- **Task instructions**
Set down exactly the lines below between the line holding "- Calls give" and the line holding "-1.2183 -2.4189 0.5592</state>", inclusive; no other line belongs in the answer.

[Data excerpts]

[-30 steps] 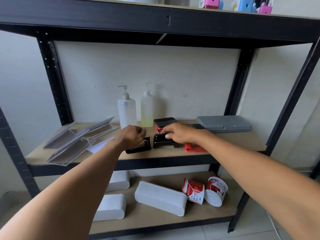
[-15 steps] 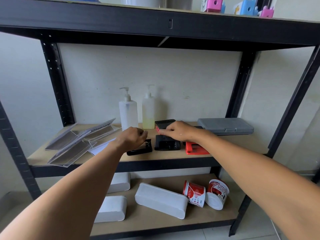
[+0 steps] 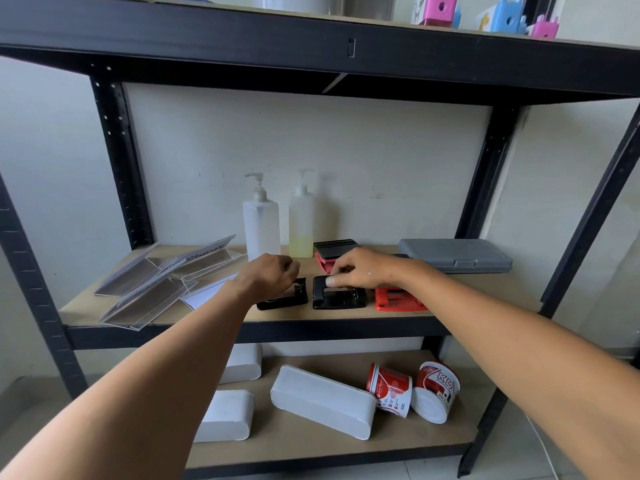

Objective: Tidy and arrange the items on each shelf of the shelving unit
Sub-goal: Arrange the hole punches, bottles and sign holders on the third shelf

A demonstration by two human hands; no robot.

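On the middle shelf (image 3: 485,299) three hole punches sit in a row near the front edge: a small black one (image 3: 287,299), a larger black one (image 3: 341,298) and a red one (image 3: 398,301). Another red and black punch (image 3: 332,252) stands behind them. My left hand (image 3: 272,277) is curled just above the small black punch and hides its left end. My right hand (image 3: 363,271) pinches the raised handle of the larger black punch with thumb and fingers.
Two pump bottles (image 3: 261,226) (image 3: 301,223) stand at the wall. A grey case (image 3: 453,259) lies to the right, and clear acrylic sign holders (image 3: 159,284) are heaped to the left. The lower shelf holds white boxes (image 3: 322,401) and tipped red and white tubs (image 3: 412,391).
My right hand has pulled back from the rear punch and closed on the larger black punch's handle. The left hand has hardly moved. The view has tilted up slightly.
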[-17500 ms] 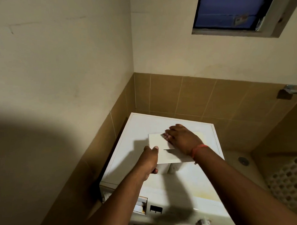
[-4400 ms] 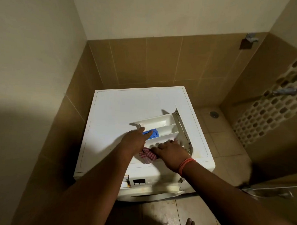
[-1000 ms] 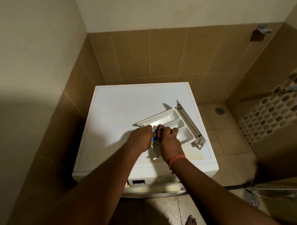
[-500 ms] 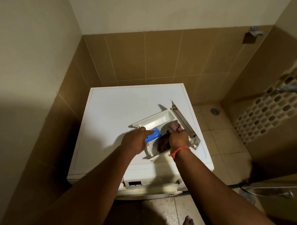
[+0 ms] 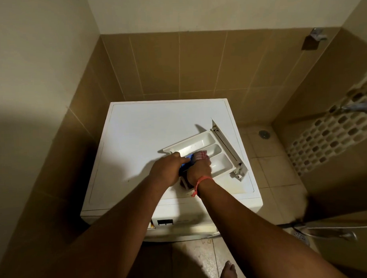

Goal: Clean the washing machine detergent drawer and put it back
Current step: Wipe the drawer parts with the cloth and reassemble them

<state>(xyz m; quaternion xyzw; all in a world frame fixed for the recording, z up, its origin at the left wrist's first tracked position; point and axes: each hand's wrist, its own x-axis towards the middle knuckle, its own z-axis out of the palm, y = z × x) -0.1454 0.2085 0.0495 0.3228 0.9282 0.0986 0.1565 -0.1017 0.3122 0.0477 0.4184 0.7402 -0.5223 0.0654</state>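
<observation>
The white detergent drawer (image 5: 207, 141) lies open side up on top of the white washing machine (image 5: 137, 140), its front panel turned to the right. My left hand (image 5: 167, 169) grips the drawer's near left end, thumb on the rim beside the blue insert (image 5: 188, 157). My right hand (image 5: 200, 169) holds a red-and-white checked cloth (image 5: 201, 155) and presses it into the middle compartment next to the blue insert. The drawer's near left corner is hidden under my hands.
The machine stands in a corner of tan-tiled walls. Its control panel (image 5: 166, 221) faces me below the top. To the right are a tiled floor with a drain (image 5: 264, 134), a patterned wall with a tap (image 5: 356, 106), and a metal handle (image 5: 335, 235). My bare foot (image 5: 230, 272) shows below.
My right hand slid the cloth left along the drawer, from near the front panel to beside the blue insert. My left hand kept its grip on the drawer's left end.
</observation>
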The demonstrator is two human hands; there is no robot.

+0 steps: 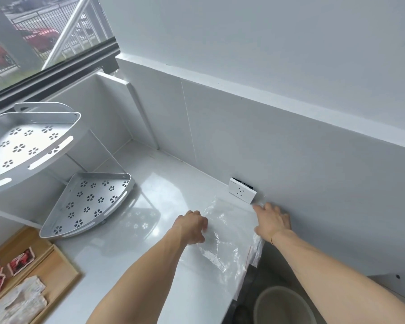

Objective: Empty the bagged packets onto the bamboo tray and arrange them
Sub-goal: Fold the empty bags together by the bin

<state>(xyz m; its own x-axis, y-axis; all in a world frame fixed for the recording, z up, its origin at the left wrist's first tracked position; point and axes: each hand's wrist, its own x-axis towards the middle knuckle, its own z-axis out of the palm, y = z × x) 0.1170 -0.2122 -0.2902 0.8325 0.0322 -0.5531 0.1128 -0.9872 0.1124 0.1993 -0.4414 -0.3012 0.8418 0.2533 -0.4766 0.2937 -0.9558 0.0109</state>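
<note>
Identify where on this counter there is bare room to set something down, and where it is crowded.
Bare counter lies between the white corner rack and the clear plastic bag, running toward the near edge, and behind the rack toward the corner. Crowded: the bamboo tray with red packets, and the right end, where left hand and right hand press the bag.

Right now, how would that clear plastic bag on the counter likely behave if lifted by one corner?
The clear plastic bag looks thin and crinkled, so it would probably droop limply. It appears empty and flat, so likely very light. Part overhangs the counter edge; on that glossy surface it may slide easily.
</note>
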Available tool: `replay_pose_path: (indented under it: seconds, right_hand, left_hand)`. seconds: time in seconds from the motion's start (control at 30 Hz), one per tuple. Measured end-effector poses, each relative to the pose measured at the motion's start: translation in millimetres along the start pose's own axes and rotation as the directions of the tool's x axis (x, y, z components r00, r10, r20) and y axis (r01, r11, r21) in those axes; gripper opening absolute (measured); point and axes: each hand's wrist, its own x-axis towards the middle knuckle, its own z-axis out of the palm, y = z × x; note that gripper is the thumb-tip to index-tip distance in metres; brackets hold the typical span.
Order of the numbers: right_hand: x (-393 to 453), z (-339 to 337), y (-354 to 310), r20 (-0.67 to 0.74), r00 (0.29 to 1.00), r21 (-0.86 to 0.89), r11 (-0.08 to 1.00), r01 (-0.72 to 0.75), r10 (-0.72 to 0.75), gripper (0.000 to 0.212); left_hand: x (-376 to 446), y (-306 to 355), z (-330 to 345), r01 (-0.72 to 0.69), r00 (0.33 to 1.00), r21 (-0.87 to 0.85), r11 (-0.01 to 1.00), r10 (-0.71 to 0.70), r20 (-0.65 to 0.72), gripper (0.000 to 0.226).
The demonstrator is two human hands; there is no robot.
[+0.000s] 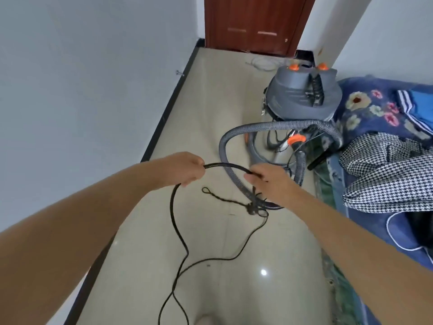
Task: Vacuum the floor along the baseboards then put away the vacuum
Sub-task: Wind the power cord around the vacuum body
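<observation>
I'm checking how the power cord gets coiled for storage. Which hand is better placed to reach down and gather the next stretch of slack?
Probably the left hand. The loose power cord drops straight from its grip to the floor, while the right hand grips the cord on the side with the knotted bundle.

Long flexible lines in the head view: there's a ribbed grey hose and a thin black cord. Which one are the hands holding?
The thin black power cord: the left hand and right hand grip it. The ribbed grey vacuum hose loops untouched beyond them.
</observation>
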Motion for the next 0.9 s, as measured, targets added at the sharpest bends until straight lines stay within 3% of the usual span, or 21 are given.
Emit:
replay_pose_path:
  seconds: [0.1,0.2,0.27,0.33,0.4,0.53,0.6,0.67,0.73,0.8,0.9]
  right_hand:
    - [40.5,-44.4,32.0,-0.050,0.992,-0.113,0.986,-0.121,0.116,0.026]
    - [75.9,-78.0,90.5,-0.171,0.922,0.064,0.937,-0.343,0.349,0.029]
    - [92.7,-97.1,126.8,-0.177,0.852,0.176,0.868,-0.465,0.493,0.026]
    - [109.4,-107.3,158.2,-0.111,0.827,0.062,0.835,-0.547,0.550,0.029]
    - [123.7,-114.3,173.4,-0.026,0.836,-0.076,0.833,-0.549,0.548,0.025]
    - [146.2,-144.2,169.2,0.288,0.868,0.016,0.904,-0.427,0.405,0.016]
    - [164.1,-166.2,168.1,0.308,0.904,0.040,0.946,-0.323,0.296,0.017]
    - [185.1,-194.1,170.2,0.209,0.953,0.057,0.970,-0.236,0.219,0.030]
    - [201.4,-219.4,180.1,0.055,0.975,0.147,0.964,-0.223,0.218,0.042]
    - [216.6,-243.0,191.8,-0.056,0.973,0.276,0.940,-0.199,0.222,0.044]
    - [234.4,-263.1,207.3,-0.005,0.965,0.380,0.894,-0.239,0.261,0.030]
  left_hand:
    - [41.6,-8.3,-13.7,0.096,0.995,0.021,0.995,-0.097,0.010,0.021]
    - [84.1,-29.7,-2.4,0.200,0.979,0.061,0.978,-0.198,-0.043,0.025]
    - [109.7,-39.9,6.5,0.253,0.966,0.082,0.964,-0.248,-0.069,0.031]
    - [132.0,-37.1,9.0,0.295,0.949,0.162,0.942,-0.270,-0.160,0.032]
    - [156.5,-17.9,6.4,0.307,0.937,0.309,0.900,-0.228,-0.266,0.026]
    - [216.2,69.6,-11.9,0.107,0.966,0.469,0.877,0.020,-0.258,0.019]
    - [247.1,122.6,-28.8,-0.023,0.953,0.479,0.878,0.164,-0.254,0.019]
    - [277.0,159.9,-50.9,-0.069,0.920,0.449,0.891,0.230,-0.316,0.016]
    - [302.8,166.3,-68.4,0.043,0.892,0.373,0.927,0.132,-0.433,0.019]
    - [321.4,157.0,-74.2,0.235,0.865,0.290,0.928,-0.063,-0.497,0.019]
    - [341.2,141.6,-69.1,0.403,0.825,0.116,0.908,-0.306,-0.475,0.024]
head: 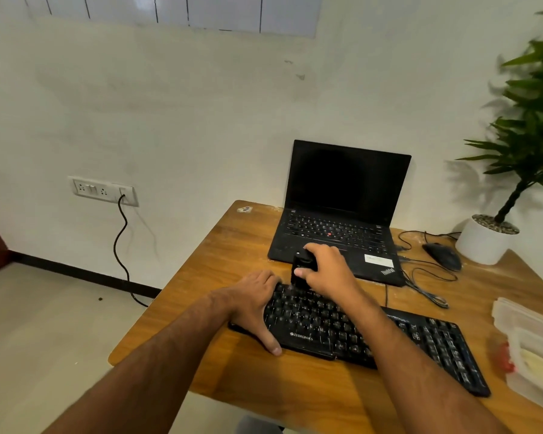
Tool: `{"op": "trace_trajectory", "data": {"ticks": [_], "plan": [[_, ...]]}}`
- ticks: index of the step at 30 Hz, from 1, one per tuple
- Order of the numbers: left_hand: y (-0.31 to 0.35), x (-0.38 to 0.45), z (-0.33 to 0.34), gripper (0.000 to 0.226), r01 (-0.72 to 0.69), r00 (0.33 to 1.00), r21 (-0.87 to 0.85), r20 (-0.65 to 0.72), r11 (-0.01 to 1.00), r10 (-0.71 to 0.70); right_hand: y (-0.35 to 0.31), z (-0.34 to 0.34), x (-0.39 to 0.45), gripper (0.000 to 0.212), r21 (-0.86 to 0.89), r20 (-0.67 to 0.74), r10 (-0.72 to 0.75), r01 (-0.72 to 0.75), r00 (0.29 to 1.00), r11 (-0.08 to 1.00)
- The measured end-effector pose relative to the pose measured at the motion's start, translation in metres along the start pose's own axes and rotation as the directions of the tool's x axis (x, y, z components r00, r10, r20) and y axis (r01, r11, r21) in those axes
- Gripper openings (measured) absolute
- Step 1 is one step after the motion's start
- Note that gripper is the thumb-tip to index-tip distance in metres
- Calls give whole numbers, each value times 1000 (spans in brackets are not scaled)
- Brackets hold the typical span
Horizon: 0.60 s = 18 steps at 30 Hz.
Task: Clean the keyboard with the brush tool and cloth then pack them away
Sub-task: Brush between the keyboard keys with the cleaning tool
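Head view shows me my left hand (254, 303) spread flat, fingers released, pinning the keyboard's (358, 332) left end to the surface (220, 252) against sliding, while my right hand (325, 267) clenches the black brush tool (301, 268) over its back-left keys.

We see a black keyboard (373, 336) with pale lettering, a black brush tool (301, 267), a black laptop (342, 211) with one red dot, a brown wood-grain tabletop (220, 245) and a white pot (480, 242).
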<state>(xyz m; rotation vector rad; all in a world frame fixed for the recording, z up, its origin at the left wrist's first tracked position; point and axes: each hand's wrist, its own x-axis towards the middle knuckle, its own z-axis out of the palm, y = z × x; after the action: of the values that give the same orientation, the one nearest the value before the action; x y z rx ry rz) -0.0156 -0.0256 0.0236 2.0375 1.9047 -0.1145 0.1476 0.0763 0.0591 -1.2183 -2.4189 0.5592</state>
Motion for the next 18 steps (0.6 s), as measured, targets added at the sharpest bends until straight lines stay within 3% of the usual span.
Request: {"op": "trace_trajectory", "data": {"ticks": [4,10,16,18], "plan": [[3,0,-2,141,4,1000,7,-3,1000,-4,-3,8,-4,26,76,-10,-48,49,999,996],[4,1,-2,141,11,1000,23,2,1000,-11,-2,7,-1,30,89,-58,-9,14,998,996],[1,3,0,138,18,1000,19,-5,1000,-17,-3,-2,-12,19,60,116,-76,69,990,996],[0,4,1,138,10,1000,16,-8,1000,-10,0,-10,-7,18,115,92,-59,48,994,992]]}}
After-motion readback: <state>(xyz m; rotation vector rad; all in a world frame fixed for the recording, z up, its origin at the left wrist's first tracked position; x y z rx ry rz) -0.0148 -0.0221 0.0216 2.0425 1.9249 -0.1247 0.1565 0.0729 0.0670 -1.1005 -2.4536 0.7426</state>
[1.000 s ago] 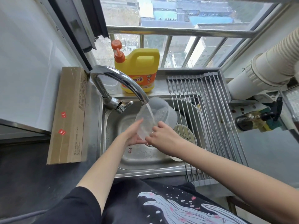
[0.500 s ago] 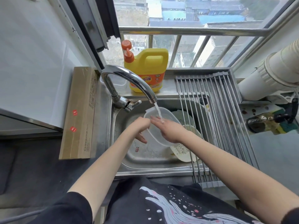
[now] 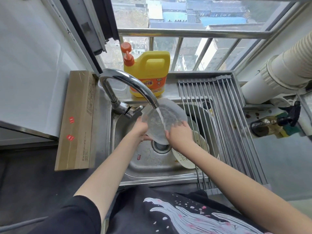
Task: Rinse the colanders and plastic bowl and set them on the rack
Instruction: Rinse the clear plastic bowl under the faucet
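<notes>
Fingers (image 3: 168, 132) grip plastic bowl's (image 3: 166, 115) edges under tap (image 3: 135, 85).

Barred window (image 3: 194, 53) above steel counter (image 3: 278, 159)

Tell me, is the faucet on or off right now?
On: water streams from the faucet into the plastic bowl.

Left arm: bare forearm, black sleeve at upper arm, reaching forward; left hand (image 3: 141, 128) grips the left edge of the clear plastic bowl (image 3: 164, 122), fingers curled beneath. Right arm: bare, extended forward; right hand (image 3: 179, 135) holds its right rim, fingers curled over.
</notes>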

- **Response to this exercise**
- Calls give whole numbers, each value times 1000 (spans in brackets are not scaled)
- Brackets hold the typical span
Horizon: 0.60 s = 18 steps at 30 Hz.
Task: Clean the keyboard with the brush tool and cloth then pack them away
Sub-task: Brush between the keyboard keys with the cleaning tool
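Head view shows me my left hand (254, 303) spread flat, fingers released, pinning the keyboard's (358, 332) left end to the surface (220, 252) against sliding, while my right hand (325, 267) clenches the black brush tool (301, 268) over its back-left keys.

We see a black keyboard (373, 336) with pale lettering, a black brush tool (301, 267), a black laptop (342, 211) with one red dot, a brown wood-grain tabletop (220, 245) and a white pot (480, 242).
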<state>(xyz m; rotation vector rad; all in a world frame fixed for the recording, z up, its origin at the left wrist's first tracked position; point and axes: each hand's wrist, its own x-axis towards the middle knuckle, its own z-axis out of the palm, y = z × x; after the action: of the values that give the same orientation, the one nearest the value before the action; x y z rx ry rz) -0.0156 -0.0256 0.0236 2.0375 1.9047 -0.1145 0.1476 0.0763 0.0591 -1.2183 -2.4189 0.5592</state>

The work on this exercise is done.